保護者の方からこんな相談を受けました。
「作文を書くとき、娘に『たとえ』を入れるように言うと、子供っぽいと思っているらしく、嫌だと言います。」
確かに、目に見えたものを他の何かに『たとえ』てみるというのは、小さな子がよく使う表現ですから、そう感じるかもしれません。
「あの雲、綿菓子みたい。」こういう説明はかわいらしくはあるのですが、小学生低学年に見られる表現でもあります。
『たとえ=比喩』の目的は、自分が見たもの・感じたものを他の人にもわかるように、イメージが重なるものを使って説明すること。
小学生(特に低学年)の場合、目に見える具体的なものを他の具体的なものに置き換えるため、子供っぽいという印象になるのでしょう。
学年が上がってくると、『たとえ』の対象が目に見える具体的なものから、抽象的なものになってきます。
①A(低学年)…「そのとき、友達の○○ちゃんは、まるで□□みたいだった。」
②B(高学年)…「友とは、△△のような存在だ。」
『たとえ』という表現方法は同じでも、BはAより考えが深まっています。
また、さらにBに「人間にとって」という一節を入れると、『大きなまとめ→一般化の主題』へと進化ます。
③…「人間にとって、○○とは□□だ。」
この文が作文に入ると、読み手は「ほぅ。」と思います。
それは、そこに書き手の主張がはっきりと示されるからです。
この『一般化の主題』を書けるようになることが低学年の『たとえ』の練習にあると考えてください。
④…「○○とは~ではなく△△だ。(なぜならば……)」
これは、高校生向けの「表現」のパターン・『名言作成』というもので、上記の形を基本とします。
『名言』の作成でもあり、自分の表現による『定義付け』の練習ととらえることもできます。

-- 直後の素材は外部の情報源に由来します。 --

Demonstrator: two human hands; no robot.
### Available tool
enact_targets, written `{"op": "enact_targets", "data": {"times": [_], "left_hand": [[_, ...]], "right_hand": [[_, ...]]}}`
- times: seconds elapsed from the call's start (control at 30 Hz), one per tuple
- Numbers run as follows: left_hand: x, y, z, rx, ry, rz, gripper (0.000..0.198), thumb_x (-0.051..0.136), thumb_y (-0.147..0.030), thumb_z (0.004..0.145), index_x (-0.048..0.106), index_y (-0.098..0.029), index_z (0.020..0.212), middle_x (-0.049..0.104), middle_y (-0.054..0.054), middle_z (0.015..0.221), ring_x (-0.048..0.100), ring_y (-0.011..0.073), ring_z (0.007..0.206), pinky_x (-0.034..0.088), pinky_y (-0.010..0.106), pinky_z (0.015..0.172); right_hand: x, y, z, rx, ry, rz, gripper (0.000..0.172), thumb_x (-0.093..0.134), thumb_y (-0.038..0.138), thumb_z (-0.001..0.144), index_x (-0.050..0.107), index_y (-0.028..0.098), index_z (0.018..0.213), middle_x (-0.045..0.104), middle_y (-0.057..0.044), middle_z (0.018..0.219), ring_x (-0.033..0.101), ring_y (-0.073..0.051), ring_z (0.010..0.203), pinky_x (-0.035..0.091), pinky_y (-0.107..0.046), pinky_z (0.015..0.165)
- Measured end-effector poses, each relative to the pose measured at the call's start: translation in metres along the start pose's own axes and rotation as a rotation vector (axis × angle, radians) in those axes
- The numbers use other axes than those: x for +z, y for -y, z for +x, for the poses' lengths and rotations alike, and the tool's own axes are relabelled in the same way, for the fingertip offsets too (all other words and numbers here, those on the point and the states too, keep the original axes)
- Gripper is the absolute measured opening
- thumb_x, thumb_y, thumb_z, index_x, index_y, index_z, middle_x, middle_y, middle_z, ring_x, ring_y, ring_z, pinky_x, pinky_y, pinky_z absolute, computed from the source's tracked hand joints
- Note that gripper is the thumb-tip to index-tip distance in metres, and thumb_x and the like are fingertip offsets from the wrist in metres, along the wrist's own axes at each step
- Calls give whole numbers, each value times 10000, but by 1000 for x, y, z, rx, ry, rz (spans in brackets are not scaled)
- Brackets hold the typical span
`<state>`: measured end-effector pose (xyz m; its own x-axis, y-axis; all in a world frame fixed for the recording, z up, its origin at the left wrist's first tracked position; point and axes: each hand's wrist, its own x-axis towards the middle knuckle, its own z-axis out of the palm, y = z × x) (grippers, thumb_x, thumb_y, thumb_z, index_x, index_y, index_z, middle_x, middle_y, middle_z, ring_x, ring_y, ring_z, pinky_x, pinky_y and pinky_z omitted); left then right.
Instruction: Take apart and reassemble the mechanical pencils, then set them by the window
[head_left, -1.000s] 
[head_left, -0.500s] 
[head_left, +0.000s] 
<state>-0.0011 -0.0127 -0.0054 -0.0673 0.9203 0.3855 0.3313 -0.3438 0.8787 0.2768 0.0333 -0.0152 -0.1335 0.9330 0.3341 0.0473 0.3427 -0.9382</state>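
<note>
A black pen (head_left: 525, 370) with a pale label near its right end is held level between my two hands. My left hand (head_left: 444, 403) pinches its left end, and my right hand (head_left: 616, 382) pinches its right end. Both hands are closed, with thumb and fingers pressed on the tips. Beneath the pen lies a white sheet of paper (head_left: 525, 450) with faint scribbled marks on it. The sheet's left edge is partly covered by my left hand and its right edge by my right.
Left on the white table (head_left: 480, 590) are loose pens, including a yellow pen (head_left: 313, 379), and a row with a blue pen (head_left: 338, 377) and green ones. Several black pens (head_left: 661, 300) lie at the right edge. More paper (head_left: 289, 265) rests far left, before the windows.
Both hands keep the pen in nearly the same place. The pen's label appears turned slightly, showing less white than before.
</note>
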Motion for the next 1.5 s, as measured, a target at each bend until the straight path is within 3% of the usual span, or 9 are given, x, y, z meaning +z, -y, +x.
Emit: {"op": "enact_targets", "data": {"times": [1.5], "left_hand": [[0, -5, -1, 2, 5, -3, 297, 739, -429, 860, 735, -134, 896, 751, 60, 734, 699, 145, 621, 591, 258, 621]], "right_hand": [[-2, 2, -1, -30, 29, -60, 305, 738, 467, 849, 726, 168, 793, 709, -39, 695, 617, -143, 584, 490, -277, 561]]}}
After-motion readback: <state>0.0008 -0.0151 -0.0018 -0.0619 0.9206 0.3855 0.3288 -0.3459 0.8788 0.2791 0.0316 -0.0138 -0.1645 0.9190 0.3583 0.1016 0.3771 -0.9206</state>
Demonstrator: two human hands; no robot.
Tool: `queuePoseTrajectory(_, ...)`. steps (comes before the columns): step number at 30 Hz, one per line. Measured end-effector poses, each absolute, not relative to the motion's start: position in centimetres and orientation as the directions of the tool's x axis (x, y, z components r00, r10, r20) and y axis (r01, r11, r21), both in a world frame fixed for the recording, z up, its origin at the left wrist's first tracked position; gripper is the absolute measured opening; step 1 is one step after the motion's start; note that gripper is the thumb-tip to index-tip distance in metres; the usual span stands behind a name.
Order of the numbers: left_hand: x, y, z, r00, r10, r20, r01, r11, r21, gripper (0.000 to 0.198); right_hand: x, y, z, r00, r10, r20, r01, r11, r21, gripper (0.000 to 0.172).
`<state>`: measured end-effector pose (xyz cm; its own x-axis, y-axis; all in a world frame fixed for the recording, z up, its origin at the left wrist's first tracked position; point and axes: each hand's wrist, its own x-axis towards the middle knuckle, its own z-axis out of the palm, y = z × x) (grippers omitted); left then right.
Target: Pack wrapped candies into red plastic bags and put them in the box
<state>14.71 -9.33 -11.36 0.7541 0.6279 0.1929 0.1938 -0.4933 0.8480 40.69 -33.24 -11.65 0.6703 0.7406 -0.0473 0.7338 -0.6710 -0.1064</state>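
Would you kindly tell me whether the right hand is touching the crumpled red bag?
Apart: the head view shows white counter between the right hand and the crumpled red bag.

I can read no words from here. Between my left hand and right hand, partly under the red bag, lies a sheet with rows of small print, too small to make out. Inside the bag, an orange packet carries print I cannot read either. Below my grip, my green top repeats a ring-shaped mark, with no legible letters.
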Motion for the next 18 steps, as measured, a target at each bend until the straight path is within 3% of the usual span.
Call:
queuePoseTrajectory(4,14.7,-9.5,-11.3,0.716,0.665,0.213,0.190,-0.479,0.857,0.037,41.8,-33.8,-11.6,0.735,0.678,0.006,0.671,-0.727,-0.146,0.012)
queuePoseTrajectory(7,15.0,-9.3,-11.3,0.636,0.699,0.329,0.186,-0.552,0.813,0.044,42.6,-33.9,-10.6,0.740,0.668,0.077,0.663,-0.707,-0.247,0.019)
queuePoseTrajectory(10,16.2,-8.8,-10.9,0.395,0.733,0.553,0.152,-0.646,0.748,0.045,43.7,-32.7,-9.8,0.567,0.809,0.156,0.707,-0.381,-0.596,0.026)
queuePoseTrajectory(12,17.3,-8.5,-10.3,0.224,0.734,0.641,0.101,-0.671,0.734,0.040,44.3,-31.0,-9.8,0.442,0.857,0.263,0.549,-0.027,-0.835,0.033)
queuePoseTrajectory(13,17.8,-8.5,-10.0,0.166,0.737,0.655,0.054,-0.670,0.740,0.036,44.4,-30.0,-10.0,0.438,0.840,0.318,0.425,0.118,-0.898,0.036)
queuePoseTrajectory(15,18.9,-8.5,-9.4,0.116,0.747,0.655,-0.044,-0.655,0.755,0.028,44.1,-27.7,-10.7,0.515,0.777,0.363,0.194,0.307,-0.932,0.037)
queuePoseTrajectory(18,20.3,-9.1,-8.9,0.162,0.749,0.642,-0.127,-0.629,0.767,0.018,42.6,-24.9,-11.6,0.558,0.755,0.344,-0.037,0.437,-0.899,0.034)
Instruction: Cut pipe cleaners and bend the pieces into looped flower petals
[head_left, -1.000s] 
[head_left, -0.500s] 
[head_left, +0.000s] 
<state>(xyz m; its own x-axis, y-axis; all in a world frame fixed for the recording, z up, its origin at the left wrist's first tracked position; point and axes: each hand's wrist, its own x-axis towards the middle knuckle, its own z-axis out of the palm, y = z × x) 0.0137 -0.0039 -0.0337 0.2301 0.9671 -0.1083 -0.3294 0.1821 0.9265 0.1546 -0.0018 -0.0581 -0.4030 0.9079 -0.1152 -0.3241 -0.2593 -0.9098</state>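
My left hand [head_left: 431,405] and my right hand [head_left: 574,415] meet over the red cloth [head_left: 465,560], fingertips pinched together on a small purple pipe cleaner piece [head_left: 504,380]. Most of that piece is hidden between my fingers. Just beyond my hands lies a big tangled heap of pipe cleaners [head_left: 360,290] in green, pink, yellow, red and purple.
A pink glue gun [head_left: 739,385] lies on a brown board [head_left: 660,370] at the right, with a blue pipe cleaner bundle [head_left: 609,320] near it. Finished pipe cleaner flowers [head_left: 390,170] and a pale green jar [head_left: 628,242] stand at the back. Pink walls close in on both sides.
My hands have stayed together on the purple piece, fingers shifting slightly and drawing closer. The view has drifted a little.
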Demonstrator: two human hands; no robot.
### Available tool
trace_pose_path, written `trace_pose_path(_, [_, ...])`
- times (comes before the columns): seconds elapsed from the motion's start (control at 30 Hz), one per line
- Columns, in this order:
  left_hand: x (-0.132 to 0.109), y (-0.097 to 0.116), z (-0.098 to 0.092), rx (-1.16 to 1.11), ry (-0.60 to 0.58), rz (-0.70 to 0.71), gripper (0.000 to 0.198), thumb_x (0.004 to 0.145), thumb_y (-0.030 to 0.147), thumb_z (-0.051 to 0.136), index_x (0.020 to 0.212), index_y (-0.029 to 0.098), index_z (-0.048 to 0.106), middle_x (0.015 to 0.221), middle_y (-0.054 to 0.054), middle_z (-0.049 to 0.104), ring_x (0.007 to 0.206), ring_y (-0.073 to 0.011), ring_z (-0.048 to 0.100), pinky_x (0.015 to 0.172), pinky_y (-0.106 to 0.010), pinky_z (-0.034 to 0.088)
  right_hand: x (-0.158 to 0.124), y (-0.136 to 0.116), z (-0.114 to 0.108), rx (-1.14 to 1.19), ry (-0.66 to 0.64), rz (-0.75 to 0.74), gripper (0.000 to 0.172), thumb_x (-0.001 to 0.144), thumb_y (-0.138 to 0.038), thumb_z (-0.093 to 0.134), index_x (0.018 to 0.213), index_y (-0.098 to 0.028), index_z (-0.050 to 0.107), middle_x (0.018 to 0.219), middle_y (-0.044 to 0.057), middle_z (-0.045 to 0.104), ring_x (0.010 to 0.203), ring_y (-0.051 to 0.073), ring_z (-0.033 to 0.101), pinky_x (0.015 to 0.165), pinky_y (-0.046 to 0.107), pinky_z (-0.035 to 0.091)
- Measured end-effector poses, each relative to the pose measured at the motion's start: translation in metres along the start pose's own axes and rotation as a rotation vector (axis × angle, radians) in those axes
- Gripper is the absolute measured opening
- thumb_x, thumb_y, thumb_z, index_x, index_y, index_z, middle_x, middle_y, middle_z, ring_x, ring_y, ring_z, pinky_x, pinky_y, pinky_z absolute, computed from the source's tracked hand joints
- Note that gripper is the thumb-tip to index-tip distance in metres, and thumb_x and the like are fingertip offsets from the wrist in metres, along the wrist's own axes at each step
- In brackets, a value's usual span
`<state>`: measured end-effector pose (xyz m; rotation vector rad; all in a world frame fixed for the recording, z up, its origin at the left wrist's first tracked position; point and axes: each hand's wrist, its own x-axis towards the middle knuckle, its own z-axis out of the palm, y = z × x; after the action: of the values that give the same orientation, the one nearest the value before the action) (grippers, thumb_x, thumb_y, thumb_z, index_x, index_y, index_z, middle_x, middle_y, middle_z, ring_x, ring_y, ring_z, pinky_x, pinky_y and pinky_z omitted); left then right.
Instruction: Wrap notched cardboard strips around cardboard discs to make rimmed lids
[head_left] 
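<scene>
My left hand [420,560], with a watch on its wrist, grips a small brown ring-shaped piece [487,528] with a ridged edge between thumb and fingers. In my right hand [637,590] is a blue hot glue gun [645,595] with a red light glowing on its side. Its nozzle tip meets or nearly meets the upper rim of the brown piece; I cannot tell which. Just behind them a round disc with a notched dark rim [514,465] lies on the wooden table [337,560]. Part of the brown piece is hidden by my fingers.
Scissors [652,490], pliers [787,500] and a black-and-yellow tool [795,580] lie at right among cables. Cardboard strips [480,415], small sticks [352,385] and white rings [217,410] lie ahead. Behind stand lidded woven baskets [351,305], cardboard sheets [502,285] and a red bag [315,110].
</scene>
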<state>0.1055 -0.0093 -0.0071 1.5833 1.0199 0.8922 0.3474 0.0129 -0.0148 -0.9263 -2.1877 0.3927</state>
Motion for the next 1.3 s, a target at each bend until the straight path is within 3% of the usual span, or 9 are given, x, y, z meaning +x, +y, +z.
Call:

この表現ができるようになっていくのも、多くの『たとえ』の練習を積み重ねるからです。
作文の練習が進んでくると、イメージが重なるものを用いるだけでなく、反対に、意外なものをたとえに使うことで、読者をひきつけたり、独自性を出したりすることもできるようになります。
そういう土台があってこそ、切れ味のいい『名言作成』ができるようになります。
作文は入試などでよく課されます。
この『名言作成』が作文に入っていると、かなり注目度が上がります。
それは、そこに表現力や思考力など、書き手の力量が凝縮されているからです。
まず、どんどん書くこと、全てがそこから始まります。
きっと、子どもたちそれぞれに子どもたちらしい優しいたとえがあるはずです。